Earlier in the year the ECB asked to use the WACA as their Perth base, mirroring India’s 2024-25 start. They were told the ground was tied up with WBBL and Sheffield Shield commitments. One official admitted India’s decisive win there last summer meant there was “no chance” CA would risk England getting the same head start. CA reject suggestions of gamesmanship, pointing to a Barmy Army charity match at the WACA on the eve of the first Test as proof the place was not completely locked up.
England also declined to send senior players to the two-day, pink-ball Prime Minister’s XI match in Canberra before the Brisbane day-nighter, preferring extra nets at the Gabba. Head coach Brendon McCullum later mused that his side may have “over-prepared” for the eight-wicket defeat.
The ODI leg against New Zealand in October was supposed to double as middle practice. Instead, all three tosses went against England, the ball nipped about in early-season conditions and, of the Ashes batters, only Harry Brook reached 30 even once.
Since John Carr left in 2023, the ECB’s director of cricket operations chair has been a revolving door: ex-rugby men David Humphreys then Stuart Hooper acted briefly before Rob Hillman took over in July.
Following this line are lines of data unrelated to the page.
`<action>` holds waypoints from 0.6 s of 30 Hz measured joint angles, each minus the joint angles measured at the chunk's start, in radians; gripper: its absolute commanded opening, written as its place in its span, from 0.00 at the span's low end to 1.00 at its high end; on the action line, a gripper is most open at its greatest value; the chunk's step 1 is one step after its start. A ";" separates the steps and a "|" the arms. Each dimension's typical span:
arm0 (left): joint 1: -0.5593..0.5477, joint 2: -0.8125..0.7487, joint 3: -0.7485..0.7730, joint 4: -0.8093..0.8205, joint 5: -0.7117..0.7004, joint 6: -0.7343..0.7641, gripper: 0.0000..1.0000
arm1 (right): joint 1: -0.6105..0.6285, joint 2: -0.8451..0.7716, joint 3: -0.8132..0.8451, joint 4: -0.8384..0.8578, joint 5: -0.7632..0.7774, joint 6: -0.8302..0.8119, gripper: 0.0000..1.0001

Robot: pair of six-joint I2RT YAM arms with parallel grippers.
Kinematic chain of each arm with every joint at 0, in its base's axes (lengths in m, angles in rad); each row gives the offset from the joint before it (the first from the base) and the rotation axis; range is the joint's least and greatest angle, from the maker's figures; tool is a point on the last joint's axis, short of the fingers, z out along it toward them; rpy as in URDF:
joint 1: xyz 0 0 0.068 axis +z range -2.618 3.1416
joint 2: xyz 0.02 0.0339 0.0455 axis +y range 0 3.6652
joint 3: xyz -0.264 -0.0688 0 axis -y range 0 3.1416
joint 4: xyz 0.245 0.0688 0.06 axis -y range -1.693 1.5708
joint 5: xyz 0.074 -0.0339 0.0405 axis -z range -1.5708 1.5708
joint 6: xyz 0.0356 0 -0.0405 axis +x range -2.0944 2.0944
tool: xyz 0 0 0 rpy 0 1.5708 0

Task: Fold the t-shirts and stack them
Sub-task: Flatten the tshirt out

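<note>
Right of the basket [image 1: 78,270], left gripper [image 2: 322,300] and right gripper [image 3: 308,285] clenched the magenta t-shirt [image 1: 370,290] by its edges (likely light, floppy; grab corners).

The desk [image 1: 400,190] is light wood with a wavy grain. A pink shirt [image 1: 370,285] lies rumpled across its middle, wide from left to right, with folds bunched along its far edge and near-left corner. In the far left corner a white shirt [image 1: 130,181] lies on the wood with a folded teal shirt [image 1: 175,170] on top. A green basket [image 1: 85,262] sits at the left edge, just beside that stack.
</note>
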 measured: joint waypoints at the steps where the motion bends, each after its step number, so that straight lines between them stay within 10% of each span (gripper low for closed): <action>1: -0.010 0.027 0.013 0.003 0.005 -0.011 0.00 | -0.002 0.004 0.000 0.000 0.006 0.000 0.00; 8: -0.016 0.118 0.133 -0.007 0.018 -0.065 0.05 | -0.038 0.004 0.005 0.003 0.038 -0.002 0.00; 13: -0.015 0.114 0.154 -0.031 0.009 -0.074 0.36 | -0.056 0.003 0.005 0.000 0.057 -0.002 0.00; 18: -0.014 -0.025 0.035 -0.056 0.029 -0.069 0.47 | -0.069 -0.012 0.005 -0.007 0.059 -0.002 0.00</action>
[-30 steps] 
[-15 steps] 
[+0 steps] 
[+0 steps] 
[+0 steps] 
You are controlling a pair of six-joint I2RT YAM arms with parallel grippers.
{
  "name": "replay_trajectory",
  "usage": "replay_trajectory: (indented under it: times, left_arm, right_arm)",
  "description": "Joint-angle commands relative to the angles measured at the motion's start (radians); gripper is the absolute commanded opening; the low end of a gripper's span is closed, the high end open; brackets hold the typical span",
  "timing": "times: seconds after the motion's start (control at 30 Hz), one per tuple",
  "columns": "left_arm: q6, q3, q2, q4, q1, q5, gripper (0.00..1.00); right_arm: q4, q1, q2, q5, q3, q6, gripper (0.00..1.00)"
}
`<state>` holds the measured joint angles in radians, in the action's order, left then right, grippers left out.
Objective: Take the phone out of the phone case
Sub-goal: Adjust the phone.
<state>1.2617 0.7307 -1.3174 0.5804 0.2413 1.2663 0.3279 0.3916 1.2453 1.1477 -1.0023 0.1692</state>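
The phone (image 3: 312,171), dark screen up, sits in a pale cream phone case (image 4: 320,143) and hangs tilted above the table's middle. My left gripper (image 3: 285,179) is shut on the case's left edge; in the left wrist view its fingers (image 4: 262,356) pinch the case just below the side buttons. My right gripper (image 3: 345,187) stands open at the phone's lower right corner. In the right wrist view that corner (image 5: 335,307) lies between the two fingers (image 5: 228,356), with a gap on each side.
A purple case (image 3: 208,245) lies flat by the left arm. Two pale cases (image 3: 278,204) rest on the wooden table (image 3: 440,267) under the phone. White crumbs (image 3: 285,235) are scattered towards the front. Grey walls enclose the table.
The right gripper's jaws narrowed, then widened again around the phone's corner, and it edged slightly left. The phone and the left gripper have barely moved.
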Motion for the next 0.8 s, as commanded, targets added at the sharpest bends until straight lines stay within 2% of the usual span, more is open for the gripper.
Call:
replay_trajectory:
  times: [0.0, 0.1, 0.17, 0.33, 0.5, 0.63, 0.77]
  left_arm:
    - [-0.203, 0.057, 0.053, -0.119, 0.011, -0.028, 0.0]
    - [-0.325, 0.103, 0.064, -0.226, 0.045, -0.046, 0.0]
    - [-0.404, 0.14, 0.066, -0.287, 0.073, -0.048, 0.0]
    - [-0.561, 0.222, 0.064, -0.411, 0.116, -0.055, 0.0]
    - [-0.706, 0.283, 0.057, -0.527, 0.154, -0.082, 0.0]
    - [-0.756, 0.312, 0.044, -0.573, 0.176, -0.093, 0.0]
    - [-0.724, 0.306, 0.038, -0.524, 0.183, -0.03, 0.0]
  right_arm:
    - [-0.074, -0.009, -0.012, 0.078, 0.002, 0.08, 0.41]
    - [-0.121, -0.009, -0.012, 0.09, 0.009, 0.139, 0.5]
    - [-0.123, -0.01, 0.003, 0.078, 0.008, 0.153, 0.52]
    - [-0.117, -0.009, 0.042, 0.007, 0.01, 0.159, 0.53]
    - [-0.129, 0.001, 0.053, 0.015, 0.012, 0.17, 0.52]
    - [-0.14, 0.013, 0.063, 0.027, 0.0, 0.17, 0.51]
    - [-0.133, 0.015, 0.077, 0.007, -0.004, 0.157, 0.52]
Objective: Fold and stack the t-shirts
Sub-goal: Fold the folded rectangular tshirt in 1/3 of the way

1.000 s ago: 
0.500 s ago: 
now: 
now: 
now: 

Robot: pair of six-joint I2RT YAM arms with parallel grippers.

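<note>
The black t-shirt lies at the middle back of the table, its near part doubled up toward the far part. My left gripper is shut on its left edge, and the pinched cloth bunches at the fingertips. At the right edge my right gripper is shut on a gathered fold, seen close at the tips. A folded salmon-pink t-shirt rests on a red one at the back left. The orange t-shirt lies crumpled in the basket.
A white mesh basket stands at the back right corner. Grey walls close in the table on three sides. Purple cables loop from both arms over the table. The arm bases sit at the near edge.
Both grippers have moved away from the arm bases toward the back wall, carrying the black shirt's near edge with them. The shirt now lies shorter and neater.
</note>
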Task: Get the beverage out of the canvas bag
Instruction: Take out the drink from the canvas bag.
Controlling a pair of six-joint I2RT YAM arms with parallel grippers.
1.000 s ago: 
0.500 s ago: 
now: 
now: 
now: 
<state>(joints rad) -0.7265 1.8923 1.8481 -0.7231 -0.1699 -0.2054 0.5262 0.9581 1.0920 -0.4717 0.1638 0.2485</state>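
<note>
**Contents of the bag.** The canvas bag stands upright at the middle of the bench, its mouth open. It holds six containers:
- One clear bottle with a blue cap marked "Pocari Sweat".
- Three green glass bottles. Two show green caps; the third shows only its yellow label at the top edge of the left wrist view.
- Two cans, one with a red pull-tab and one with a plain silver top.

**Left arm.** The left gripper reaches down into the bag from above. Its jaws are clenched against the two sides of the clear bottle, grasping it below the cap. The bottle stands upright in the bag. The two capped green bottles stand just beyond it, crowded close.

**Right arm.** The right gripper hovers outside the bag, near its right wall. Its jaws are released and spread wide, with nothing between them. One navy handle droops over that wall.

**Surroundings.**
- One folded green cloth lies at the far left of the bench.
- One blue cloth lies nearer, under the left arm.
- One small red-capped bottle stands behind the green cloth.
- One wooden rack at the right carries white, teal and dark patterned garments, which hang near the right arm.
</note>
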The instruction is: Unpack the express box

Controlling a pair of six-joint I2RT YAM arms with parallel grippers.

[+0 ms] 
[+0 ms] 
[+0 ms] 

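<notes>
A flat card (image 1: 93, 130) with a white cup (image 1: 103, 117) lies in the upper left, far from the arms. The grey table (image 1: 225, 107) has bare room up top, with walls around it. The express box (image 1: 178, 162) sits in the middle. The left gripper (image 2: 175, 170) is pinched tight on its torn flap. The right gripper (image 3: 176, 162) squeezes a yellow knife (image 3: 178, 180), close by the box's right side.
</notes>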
That churn has not helped planning.
ECB chief executive Richard Gould was in Australia for the first two Tests and met his opposite number, Todd Greenberg, about a fresh memorandum of understanding for 2027 and beyond.
“We’ve been talking, not about what’s gone before, but what we do next,” Greenberg said on day one at Adelaide. “We had an open conversation about when we come across in ’27. He’ll share some of their prep, we’ll share some of our wants and vice versa.”
He added: “I think it’s just a mature dialogue between us to figure out how we can help each other. I’m happy, very happy to do the same for him here and he’s happy to do the same for me there.”
By the time Greenberg replaced Nick Hockley this year, England’s tour diary was already inked. Even so, he believes the two boards can stop history repeating.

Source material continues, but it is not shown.